*Work to be completed*.
Read the records that follow and state how many lines hold "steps", adding nothing else.
[Available records — start]
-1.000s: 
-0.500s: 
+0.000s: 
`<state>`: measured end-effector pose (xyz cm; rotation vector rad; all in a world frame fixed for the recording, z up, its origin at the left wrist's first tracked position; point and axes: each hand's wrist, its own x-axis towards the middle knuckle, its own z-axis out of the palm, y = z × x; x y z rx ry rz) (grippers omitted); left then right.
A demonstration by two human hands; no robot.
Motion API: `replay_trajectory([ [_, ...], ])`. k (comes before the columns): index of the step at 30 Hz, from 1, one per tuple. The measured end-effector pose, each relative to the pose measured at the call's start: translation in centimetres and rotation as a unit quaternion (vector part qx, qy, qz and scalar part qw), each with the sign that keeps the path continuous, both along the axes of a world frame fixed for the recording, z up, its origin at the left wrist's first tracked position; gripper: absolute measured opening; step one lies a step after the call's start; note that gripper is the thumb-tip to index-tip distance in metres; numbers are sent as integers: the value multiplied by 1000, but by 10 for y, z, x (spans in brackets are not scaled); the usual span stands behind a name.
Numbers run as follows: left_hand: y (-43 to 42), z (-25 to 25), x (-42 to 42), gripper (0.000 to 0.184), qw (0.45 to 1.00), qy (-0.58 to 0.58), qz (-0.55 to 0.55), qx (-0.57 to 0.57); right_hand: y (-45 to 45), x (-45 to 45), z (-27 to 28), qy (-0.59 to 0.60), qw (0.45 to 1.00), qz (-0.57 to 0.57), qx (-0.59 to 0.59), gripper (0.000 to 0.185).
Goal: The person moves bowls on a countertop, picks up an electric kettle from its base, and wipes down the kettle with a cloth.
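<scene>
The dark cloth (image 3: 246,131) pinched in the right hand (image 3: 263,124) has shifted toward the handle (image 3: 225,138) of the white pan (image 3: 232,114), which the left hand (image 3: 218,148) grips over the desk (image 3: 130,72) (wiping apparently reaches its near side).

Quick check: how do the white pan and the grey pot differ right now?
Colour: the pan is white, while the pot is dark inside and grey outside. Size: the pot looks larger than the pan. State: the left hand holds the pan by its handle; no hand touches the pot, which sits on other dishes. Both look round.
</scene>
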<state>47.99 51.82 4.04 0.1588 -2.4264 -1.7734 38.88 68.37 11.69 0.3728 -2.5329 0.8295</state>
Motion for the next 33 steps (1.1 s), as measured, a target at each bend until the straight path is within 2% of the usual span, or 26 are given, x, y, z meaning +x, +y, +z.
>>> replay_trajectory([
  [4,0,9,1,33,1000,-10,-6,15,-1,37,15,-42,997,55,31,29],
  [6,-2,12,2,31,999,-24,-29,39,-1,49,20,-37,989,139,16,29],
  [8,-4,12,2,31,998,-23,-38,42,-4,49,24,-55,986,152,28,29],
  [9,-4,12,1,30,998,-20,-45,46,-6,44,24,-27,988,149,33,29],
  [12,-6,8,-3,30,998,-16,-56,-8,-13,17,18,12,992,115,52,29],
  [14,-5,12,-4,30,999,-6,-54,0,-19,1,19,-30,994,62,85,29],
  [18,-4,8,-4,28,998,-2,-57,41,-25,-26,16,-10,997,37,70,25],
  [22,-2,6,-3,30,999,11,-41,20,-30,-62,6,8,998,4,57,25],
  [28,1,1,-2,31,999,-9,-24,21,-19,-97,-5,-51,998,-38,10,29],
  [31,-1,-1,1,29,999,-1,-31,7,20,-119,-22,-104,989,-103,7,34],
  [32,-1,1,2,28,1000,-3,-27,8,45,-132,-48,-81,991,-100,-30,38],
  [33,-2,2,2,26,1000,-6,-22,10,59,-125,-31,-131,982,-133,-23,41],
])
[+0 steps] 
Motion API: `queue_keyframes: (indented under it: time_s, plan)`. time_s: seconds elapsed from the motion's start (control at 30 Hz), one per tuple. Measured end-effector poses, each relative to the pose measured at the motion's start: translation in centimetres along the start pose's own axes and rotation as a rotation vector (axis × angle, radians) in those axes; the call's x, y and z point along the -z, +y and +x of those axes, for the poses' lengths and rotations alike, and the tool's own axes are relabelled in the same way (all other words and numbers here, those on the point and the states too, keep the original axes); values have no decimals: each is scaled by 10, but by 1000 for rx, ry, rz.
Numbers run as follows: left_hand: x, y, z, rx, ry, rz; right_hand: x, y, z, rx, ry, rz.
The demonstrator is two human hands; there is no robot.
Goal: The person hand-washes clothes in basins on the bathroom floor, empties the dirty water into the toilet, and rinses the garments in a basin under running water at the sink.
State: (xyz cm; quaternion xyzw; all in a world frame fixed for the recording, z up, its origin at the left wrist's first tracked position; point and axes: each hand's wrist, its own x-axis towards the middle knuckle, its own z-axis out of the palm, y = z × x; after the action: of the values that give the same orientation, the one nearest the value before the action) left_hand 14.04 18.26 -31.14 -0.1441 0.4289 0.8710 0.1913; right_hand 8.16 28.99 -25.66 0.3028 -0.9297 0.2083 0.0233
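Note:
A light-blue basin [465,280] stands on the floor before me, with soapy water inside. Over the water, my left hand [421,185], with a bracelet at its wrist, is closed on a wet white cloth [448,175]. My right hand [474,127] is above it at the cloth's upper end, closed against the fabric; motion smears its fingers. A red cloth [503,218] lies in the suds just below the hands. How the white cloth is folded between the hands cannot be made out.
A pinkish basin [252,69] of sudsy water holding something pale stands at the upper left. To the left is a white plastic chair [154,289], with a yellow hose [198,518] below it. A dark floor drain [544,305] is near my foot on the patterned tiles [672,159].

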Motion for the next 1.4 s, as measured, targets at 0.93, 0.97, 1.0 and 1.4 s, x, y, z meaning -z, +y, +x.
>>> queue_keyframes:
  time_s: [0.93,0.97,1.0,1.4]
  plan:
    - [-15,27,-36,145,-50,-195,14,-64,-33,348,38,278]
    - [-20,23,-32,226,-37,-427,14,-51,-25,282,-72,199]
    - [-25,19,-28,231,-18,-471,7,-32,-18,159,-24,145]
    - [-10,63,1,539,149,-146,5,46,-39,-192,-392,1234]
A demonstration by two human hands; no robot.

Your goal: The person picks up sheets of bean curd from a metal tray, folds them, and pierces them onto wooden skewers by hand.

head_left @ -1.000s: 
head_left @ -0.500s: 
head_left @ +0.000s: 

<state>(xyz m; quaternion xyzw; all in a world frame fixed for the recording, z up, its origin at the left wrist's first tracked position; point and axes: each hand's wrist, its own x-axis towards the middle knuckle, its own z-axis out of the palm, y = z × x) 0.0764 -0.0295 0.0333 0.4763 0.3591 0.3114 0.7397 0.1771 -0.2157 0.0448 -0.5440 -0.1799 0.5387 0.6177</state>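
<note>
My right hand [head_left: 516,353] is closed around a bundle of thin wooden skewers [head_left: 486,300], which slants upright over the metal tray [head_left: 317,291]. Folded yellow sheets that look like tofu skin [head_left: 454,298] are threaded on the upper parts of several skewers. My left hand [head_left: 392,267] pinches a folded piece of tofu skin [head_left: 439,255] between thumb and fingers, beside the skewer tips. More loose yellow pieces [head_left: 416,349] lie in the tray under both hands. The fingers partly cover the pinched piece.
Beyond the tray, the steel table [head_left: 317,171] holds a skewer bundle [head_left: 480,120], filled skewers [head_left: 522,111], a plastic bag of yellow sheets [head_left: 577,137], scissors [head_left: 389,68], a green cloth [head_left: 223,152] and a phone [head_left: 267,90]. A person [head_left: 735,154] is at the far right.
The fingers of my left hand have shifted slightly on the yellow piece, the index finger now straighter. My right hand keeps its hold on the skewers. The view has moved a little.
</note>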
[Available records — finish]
*Exercise solution*.
2